I was shocked that she was focusing on what she believed was her cowardice at death’s’ door. “Mom, you’re not a chicken, you’re the most powerful person I’ve known.”
“No, I’m not. I’m a chicken!”
The doctor knocked on the door and entered the room. With compassion, he explained the situation to Mom and asked her if she understood. She wiped her eyes and nose with a balled up tissue and confirmed that she did. He handed us a single sheet of paper printed in black with the areas that we needed to sign highlighted in yellow. I read it’s verbiage and signed it. Mom applied her signature as well. The doctor left the room and we were quiet.
Days passed and the medical staff tried to manage her pain but were frustrated. A staggering quantity of opiates and anti-anxiety medication was applied but she was constantly restless and writhing in agony.
Deep in the morning, a few days ago, I realized why she consistently cried out in fits of agony, “It hurts so bad!”
We were fighting the wrong pain.
After the nurses prepped her for the night, I turned out the lights, moved my chair against her bedside, and settled in. Fitfully, she slept a few hours as I watched the stars rise above the trees outside of her window. She writhed from sleep with a moan and rolled her head back across her pillow.
“What’s wrong Momma?”
“It hurts so bad.” She whispered.
“Do you want the nurse?”
“No…” she groaned. “...it hurts so bad.”
The dim light coming through the window flickered on tears running from the corners of her eyes. I pulled a tissue from the nightstand for her, held her hand, and asked, “Momma, what hurts.”
She held her response, with her eyes seeming to bore holes through the ceiling. She slowly groaned and said, “All of it.”
“All of what?”
She rolled her head to face me, her eyes red and wet, and whispered, “I’m so sorry.”
“Sorry for what, Momma?”
“I’m sorry you had to grow up the way you did… I’m sorry I wasn’t there for you.”
I felt a new fissure form across across my heart. “Momma, I’m ok…” “...you and Pop couldn’t do anything about that… I understood it back then.”
“But it hurts me that you were so alone…”

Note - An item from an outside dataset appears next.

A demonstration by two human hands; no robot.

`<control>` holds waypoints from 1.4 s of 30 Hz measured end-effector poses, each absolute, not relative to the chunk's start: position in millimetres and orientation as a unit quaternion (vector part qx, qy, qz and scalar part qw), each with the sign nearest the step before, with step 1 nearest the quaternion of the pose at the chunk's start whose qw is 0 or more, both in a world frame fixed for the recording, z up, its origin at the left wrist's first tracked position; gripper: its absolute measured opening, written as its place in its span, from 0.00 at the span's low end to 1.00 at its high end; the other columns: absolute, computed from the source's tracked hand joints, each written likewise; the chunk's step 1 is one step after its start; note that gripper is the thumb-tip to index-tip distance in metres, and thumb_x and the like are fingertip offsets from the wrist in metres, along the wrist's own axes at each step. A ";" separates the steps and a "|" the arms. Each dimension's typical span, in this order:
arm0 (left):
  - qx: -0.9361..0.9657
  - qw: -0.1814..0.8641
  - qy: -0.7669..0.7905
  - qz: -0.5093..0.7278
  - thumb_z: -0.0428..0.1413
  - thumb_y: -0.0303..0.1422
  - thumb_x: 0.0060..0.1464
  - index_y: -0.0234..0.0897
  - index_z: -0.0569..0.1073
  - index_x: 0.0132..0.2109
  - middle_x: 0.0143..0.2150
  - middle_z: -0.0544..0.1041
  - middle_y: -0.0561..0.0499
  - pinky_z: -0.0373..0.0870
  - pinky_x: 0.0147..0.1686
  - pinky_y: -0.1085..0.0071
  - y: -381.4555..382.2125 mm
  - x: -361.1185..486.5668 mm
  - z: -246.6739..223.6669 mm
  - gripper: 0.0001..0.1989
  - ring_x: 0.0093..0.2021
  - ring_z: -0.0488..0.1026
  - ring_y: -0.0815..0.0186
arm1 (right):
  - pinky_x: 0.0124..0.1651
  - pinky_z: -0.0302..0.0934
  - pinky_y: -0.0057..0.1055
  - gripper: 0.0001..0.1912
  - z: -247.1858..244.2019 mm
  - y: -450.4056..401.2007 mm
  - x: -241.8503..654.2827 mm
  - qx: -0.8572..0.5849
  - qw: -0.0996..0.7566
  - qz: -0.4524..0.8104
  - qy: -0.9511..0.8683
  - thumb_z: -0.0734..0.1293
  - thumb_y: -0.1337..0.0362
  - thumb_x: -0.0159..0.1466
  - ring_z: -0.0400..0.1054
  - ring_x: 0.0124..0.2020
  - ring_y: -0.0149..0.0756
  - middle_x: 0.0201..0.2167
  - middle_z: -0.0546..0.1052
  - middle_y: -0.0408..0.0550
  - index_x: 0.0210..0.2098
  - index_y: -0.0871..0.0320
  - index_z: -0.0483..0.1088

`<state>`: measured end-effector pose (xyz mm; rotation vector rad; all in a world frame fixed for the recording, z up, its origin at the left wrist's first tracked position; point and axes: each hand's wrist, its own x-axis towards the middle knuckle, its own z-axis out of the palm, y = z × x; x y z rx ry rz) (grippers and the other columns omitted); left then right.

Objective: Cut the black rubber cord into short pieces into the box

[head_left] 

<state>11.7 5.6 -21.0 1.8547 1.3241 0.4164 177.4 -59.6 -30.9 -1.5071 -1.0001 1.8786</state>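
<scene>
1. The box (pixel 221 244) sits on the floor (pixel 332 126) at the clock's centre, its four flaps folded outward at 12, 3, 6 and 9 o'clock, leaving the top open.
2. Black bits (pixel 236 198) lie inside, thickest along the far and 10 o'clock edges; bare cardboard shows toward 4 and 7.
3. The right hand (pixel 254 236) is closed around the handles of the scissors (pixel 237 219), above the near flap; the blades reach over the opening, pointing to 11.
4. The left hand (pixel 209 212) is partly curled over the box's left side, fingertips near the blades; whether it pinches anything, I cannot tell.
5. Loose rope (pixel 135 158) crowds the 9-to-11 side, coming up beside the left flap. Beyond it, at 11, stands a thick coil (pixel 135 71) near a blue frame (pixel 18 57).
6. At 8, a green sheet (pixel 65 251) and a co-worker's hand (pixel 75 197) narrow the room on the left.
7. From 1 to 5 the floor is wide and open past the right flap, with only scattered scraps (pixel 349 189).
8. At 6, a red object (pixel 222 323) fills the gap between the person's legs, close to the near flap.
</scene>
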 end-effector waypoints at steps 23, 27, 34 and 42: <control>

“It’s ok Momma, I’ve never felt any kind of bad about you and Dad not being around… there’s no way you could have… I knew where you needed to be… I knew it way back then.”
“...I’m so sorry.”
“Momma, let that go right now… that’s not anything I’ve ever held.”
She wiped her raw eyes, looked above my head as if she was searching for a face in crowd and whispered through her trembling lips, “It all hurts so bad…”
She broke into sobs, “...Garnna was gone so quick… Shelam was so beautiful… I couldn’t do anything to save her…”
Like a smack to the face, I suddenly realized the source of her untreatable pain as grief and sorrow began to pour out of her. The emotion was staggering and it went through me like a javelin. I held my words and let her unravel.
“... Joe didn’t deserve that… he was so strong.”
She pressed her forearm across her eyes as if to remove the vision. She shook with convulsions of agony, her mouth agape and groaning as she wept, “...and Danny… they didn’t deserve that!” “...oh God… it hurts so bad!” “...and Carrie… Carrie… it was so cruel... She was my best friend… she was so wonderful..."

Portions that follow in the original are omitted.